What needs to be done ▸
Give back an exact copy of the lines in the records below, from the line that has "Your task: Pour" through the line that has "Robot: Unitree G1", and nothing besides.

Provided data ▸
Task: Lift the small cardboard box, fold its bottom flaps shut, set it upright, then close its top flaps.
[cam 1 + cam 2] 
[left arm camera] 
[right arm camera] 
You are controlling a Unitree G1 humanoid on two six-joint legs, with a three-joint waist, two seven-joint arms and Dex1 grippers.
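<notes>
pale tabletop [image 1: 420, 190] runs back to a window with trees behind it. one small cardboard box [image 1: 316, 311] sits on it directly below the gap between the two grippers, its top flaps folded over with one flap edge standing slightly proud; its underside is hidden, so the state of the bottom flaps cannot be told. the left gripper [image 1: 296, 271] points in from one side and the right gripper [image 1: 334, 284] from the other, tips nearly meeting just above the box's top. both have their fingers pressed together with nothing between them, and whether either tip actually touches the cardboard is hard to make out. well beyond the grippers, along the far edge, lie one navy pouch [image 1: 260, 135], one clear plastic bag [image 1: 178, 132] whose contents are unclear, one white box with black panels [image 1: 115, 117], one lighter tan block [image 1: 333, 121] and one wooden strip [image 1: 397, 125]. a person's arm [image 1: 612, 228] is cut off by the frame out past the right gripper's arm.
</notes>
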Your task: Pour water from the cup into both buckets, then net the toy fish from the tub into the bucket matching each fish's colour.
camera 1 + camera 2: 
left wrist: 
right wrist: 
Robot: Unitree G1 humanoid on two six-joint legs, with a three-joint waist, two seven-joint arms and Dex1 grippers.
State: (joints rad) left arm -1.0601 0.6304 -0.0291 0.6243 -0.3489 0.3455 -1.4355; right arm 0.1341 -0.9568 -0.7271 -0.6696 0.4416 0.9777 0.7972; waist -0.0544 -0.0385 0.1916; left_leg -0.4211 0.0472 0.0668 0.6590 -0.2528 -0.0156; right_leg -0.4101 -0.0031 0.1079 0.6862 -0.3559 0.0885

Task solution ▸
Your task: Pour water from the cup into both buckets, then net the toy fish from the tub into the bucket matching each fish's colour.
camera 1 + camera 2: 
left wrist: 
right wrist: 
Robot: Unitree G1 humanoid on two six-joint legs, with a three-joint waist, two seven-joint arms and Dex1 grippers.

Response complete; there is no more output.